WHAT IS EXPECTED: Output the following data exactly.
[[ RAW DATA, beginning ]]
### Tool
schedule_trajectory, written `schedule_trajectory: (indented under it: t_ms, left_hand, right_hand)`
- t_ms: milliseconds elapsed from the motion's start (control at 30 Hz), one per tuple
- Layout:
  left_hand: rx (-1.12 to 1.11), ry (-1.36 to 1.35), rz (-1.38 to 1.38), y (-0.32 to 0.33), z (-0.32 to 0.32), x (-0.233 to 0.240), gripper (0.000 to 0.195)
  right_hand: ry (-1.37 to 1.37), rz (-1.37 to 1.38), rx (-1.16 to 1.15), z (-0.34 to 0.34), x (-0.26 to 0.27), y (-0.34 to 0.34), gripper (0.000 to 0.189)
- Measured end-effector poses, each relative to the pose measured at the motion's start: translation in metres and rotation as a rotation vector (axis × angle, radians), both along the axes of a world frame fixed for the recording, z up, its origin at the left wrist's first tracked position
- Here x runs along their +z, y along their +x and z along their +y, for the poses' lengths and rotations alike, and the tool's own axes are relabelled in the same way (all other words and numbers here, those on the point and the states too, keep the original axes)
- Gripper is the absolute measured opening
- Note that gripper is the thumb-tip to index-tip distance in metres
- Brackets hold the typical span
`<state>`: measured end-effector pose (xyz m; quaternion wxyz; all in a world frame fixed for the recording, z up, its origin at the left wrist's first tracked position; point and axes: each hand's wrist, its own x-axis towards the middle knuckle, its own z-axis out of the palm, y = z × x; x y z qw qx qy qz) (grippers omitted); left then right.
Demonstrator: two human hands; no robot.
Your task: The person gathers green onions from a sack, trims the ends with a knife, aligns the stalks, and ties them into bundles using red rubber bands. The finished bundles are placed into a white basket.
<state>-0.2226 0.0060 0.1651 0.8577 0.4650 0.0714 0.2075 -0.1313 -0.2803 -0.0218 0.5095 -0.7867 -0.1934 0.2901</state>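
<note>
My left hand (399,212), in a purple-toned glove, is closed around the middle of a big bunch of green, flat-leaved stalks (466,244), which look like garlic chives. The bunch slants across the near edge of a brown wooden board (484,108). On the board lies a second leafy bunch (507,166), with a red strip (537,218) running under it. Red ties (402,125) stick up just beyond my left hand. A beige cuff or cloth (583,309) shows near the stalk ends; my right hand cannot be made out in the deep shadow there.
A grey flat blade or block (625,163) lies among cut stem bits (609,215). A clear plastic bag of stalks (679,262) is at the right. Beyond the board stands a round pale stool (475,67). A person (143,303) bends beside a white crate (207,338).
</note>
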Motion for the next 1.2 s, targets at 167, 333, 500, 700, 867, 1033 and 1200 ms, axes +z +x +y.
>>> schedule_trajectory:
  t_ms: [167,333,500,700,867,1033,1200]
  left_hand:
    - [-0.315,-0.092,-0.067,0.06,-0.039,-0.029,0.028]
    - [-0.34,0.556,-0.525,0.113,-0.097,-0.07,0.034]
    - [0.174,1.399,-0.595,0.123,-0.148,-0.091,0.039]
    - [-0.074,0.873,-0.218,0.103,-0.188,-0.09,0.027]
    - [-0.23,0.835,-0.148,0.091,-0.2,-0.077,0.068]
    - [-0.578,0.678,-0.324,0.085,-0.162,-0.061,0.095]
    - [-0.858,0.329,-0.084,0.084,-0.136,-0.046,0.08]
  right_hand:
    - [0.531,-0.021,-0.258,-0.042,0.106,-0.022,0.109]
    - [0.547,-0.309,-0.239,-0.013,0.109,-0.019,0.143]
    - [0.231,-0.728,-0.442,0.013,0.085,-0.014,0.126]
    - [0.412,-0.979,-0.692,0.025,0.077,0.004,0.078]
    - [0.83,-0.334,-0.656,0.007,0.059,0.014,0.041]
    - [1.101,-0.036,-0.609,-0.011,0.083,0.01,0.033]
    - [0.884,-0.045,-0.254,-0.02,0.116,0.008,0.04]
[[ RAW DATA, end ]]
FINAL ANSWER:
### Tool
schedule_trajectory, written `schedule_trajectory: (indented under it: t_ms, left_hand, right_hand)`
- t_ms: milliseconds elapsed from the motion's start (control at 30 Hz), one per tuple
- Layout:
  left_hand: rx (-1.12 to 1.11), ry (-1.36 to 1.35), rz (-1.38 to 1.38), y (-0.32 to 0.33), z (-0.32 to 0.32), x (-0.233 to 0.240), gripper (0.000 to 0.195)
  right_hand: ry (-1.37 to 1.37), rz (-1.37 to 1.38), rx (-1.16 to 1.15), z (-0.34 to 0.34), x (-0.26 to 0.27), y (-0.34 to 0.34), gripper (0.000 to 0.189)
- Measured end-effector poses, each relative to the pose measured at the motion's start: translation in metres and rotation as a rotation vector (axis × angle, radians), both along the axes of a world frame fixed for the recording, z up, its origin at the left wrist's first tracked position
- Here x runs along their +z, y along their +x and z along their +y, for the poses' lengths and rotations alike, and the tool's own axes are relabelled in the same way (all other words and numbers here, those on the point and the states too, keep the original axes)
- Gripper is the absolute measured opening
- Note that gripper is the thumb-tip to index-tip distance in metres
- Brackets hold the typical span
`<state>`: measured end-effector pose (xyz m; quaternion wxyz; all in a world frame fixed for the recording, z up, its origin at the left wrist's first tracked position; point and axes: each hand's wrist, its own x-axis towards the middle knuckle, its own z-axis out of the palm, y = z × x; x y z qw qx qy qz) (grippers omitted); left then right.
Demonstrator: two human hands; no robot.
Your task: The person gathers green onions from a sack, trims the ends with a knife, aligns the stalks, and ties them into bundles using red rubber bands. The finished bundles are placed into a white basket.
<state>-0.2226 0.0060 0.1651 0.8577 0.4650 0.0714 0.2075 -0.1313 -0.2803 -0.0218 0.5095 -0.7867 -0.1934 0.2901</state>
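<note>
My left hand (399,212), in a purple-toned glove, is closed around the middle of a big bunch of green, flat-leaved stalks (466,244), which look like garlic chives. The bunch slants across the near edge of a brown wooden board (484,108). On the board lies a second leafy bunch (507,166), with a red strip (537,218) running under it. Red ties (402,125) stick up just beyond my left hand. A beige cuff or cloth (583,309) shows near the stalk ends; my right hand cannot be made out in the deep shadow there.
A grey flat blade or block (625,163) lies among cut stem bits (609,215). A clear plastic bag of stalks (679,262) is at the right. Beyond the board stands a round pale stool (475,67). A person (143,303) bends beside a white crate (207,338).
</note>
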Motion for the next 1.2 s, targets at 167, 333, 500, 700, 867, 1033 and 1200 ms, axes +z +x +y.
>>> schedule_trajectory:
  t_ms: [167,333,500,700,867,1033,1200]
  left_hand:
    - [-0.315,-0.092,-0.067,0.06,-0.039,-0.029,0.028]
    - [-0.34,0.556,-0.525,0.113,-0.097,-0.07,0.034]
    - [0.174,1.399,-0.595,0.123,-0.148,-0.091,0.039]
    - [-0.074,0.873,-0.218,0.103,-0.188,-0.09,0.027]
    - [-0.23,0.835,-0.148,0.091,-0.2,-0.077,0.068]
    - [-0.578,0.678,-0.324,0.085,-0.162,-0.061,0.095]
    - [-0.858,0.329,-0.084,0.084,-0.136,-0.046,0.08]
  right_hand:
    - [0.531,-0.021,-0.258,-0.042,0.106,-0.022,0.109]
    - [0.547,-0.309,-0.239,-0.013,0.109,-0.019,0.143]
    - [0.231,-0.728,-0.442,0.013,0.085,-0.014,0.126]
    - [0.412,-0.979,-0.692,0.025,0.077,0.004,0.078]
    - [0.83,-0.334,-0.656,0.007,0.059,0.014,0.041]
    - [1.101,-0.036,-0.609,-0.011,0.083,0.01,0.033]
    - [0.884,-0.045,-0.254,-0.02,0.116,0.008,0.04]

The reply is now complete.